Mobile Text Marketing Service has new ring to it


By Gary J. Remal  |   Monday, April 23, 2012  |  |  Technology Coverage

Photo by Chitose Suzuki

Frustrated, angry and stuck on hold with his cable company more than a year ago, Boston tech entrepreneur Mark Slater came up with an idea that could just turn out to be the next big thing.

He calls it, Pingup, a text-based system that allows businesses to communicate with their customers without the hassle and waiting times associated with today’s corporate phone trees.

And if pilot trials in South Boston over the last eight months are any indication, his confidence may be well-founded.

“We looked at the way people communicate today with their friends and family, which is predominately texting,” Slater told the Herald. “All the data shows people are texting more and calling less, and we asked, why can’t they communicate this way with businesses. They never miss a phone call ever again. They never miss a customer.”

Rick Polio, owner of Rick’s Sandwich Shop in the same Seaport District building where Pingup is being developed, was one of the first of the two dozen South Boston businesses to take on a beta version of the system, largely because the Pingup staff wanted to text in their own lunch orders.

“It was a new medium for me. I have to fix the meals and answer the phone. Now it’s just another venue, using a keyboard,” Polio said. “I cook, I do everything. It took some adjustment, but it’s just a daily habit now.”

Pingup even lets him chat and make personal connections with his customers, Polio said. “They’re upper-20s, early-30s young professionals and they live on their phones. They come to the window and they’re texting,” he said. “They don’t know anything else. And I think that’s why you have to adapt to the technology if you want to keep up with what’s going on.”

A group of Army recruiters who also share Pingup’s office building began using the system to order their own lunches and have already come up with a plan to use Pingup to communicate with prospective soldiers, said Slater, 40, who came from his native Britain to attend BU. “We’d never have thought of that in a month of Sundays.”

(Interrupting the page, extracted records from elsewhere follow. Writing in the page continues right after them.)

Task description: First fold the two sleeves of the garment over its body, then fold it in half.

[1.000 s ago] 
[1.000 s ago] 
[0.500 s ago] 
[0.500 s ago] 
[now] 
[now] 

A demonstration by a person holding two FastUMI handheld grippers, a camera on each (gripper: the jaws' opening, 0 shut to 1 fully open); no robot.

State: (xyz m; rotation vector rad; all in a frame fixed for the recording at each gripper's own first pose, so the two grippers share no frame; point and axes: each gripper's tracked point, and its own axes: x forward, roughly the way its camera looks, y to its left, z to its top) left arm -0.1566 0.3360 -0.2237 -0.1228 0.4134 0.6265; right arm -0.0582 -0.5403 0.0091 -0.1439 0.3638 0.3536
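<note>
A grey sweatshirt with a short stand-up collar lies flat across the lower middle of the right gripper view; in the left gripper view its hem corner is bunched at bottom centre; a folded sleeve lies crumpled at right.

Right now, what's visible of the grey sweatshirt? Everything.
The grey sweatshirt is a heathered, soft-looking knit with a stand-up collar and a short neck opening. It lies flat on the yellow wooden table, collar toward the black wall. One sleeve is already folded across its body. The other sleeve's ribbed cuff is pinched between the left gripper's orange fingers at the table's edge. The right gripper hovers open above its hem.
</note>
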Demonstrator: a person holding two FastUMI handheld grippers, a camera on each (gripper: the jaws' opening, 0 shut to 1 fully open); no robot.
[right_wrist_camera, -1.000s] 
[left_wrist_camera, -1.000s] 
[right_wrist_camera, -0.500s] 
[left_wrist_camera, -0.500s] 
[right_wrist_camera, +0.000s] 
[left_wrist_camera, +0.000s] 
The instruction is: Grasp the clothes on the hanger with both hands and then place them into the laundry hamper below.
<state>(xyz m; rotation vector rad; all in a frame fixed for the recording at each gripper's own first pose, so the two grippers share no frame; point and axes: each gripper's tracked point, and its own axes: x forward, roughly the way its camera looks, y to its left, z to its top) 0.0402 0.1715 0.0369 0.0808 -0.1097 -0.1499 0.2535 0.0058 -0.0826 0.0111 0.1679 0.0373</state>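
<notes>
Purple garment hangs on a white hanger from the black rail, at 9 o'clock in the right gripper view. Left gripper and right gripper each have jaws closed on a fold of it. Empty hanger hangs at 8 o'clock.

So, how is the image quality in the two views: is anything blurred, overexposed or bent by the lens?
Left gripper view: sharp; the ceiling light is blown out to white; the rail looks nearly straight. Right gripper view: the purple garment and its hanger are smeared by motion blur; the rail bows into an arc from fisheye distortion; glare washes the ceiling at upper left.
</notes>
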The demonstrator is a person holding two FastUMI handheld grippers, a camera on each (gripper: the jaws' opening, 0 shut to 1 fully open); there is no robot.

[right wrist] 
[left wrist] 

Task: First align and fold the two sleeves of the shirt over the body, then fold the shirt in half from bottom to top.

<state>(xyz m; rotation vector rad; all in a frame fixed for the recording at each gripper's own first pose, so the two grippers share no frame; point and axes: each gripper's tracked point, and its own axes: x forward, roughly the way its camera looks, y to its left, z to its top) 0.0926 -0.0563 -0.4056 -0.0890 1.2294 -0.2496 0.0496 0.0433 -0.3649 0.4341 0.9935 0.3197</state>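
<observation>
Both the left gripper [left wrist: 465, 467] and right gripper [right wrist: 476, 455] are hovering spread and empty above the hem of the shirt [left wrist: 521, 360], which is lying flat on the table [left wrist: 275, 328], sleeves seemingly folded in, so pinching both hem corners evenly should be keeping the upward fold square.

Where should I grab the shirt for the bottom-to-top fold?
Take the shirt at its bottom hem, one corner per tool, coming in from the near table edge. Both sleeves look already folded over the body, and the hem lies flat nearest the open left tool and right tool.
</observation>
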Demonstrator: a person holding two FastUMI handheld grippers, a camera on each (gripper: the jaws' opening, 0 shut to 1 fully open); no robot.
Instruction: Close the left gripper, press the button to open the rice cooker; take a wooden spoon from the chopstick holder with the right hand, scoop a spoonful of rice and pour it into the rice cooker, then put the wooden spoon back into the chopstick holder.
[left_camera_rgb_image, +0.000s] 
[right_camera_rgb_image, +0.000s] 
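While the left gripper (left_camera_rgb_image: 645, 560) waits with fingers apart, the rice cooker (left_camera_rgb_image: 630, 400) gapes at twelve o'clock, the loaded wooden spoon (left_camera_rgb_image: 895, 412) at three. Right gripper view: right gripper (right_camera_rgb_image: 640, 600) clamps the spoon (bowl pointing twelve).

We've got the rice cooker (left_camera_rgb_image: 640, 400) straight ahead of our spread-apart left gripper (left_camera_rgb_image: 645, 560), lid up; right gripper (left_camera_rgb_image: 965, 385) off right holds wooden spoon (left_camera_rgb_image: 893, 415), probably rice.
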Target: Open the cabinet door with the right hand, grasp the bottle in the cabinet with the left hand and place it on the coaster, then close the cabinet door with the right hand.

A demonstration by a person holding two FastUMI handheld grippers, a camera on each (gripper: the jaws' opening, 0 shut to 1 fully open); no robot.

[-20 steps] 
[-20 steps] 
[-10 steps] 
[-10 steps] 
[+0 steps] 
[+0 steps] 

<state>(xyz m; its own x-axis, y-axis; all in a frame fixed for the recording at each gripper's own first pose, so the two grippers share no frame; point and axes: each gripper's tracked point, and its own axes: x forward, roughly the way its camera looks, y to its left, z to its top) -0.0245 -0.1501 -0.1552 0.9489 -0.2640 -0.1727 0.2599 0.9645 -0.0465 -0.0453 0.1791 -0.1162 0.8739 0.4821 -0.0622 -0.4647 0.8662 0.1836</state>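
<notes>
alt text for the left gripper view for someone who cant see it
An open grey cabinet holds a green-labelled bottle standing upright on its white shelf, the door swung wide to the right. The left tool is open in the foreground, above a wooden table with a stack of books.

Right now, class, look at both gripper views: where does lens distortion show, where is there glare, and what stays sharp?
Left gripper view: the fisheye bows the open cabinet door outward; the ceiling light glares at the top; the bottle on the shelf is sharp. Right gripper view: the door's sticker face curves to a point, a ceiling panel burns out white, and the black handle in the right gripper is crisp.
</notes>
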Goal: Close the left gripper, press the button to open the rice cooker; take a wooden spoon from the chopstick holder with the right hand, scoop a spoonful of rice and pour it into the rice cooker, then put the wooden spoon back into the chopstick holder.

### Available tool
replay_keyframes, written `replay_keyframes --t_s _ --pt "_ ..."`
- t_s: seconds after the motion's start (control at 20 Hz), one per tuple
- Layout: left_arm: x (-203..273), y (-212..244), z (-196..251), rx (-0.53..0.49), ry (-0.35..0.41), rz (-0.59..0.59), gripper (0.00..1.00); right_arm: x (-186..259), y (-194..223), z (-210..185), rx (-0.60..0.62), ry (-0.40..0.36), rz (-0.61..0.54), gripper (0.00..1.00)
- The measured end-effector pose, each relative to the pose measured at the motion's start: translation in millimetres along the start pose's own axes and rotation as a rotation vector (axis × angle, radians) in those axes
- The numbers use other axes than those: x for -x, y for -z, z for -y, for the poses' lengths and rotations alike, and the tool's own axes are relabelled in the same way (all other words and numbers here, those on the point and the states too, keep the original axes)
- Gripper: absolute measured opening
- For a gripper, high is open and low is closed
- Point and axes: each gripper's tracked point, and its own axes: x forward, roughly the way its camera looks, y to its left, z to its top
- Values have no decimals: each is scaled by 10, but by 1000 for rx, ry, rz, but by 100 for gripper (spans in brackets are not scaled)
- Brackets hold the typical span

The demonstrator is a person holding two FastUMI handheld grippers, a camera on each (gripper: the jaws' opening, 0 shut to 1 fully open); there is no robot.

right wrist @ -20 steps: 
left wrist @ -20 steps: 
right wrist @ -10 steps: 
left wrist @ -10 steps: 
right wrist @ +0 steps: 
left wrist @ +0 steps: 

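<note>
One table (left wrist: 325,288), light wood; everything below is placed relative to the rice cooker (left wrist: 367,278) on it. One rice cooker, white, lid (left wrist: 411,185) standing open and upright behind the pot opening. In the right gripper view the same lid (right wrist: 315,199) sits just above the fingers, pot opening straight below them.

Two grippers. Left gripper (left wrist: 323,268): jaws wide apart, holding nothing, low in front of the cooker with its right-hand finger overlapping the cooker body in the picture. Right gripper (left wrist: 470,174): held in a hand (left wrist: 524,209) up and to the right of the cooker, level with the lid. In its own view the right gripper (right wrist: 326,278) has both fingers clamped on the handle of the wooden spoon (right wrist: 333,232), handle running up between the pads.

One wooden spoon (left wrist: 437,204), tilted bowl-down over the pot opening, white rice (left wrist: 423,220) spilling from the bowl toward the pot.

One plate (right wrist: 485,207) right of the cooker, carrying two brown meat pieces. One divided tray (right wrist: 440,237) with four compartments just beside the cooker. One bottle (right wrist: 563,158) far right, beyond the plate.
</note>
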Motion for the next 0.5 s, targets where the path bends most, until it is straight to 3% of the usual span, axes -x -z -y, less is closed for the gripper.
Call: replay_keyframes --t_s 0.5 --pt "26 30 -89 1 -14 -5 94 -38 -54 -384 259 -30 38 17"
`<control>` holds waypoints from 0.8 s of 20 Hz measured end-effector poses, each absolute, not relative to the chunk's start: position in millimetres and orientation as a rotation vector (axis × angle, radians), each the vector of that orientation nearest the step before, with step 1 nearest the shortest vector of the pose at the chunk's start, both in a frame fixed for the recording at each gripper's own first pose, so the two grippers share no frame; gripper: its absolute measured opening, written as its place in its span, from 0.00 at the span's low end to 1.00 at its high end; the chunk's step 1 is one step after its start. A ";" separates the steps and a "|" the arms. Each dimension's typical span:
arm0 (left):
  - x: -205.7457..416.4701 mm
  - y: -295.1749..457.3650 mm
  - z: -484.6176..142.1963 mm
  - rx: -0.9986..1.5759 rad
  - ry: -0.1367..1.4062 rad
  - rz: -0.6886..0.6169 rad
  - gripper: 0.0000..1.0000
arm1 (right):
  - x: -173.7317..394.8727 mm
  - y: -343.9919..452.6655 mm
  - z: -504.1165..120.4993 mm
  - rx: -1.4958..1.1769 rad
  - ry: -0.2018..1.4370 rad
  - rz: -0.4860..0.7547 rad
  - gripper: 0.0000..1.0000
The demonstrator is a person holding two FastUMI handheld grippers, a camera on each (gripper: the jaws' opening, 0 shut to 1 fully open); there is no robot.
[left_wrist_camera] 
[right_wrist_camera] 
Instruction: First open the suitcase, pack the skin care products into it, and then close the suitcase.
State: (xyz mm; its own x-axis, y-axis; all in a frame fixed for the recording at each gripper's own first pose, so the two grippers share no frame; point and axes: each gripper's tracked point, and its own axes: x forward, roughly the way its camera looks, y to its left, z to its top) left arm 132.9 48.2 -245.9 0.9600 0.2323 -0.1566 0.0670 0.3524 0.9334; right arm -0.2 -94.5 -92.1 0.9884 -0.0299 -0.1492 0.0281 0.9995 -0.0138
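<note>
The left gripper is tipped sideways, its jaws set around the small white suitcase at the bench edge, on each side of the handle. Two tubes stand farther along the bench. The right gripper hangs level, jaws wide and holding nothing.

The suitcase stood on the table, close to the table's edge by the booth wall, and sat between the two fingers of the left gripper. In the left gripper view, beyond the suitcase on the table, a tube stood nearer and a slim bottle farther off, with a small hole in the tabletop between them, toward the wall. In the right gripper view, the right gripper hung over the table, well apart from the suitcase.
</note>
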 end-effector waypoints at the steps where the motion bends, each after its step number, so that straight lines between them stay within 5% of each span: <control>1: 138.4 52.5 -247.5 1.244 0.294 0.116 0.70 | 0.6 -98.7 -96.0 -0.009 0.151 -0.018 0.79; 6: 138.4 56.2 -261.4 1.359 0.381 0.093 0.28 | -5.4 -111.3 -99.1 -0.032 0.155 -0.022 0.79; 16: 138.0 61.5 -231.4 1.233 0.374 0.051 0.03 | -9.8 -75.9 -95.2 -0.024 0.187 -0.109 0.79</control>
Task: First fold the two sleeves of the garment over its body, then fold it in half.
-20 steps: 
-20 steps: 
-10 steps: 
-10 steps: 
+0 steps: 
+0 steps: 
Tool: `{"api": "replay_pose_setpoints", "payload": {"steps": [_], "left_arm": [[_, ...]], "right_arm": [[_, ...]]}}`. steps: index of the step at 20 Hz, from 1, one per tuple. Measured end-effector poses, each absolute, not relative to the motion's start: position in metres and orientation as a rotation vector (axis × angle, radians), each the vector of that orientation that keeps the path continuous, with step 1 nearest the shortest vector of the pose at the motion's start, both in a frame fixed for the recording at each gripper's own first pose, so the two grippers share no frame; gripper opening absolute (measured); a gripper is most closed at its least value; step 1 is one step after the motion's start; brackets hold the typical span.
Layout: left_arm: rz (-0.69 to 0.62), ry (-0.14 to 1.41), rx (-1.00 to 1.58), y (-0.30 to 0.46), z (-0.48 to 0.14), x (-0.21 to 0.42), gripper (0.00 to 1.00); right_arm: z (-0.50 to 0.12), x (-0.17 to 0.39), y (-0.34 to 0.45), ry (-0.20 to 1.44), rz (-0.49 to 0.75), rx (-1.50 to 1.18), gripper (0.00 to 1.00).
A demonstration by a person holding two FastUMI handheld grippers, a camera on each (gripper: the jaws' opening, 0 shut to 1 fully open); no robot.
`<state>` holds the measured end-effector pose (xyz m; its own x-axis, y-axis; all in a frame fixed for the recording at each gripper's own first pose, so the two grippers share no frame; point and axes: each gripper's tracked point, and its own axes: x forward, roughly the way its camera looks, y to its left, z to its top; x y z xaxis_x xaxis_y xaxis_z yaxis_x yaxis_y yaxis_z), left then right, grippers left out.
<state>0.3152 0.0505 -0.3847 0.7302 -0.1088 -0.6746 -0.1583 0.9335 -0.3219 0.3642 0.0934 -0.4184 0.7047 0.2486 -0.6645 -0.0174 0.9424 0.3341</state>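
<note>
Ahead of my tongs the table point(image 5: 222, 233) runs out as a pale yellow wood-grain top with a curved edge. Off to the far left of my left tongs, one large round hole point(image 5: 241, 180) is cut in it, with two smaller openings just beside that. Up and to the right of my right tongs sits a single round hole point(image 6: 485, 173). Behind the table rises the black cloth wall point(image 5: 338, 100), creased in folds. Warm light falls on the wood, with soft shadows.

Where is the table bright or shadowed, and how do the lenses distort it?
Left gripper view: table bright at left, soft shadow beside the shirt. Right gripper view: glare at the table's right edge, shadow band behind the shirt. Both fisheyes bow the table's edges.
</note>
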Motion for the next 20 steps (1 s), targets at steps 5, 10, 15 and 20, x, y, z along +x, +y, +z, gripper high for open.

He expects much more of that kind of use of Pingup as more businesses see its potential. The company plans to make money by providing additional contacts with the system, which they call “seats,” and extra applications and services such as publishing menus or receiving payments. The first “seat” for each business will be free, Slater said, and individual use is always free. Users may also piggyback on the system to build their own applications.

The software for Pingup was developed by talented programmers under contract from Eastern Europe, he said, then patented and readied for use, all for about $500,000. New investors are joining now to provide the funds to expand and promote the system in other parts of the country.

But Slater says businesses from elsewhere can jump in as soon as they wish. He already has indications that nightclubs from Miami and Las Vegas are lining up to use the new service, along with more than a dozen Hub clubs, because their businesses all have a common problem, responding to hundreds of calls each Friday and Saturday night. He expects much more of those kinds of contacts to lead to new customers as word of Pingup goes “viral.”

“We’re getting them as customers because we’re solving that problem,” Slater said. “I’d say we’ll be nationwide in the summer, that’s certainly our expectation.”

But Slater isn’t the only entrepreneur hunting in these waters. Other companies are looking to make use of text-based communications in commercial applications, including some in Greater Boston, so competition may heat up.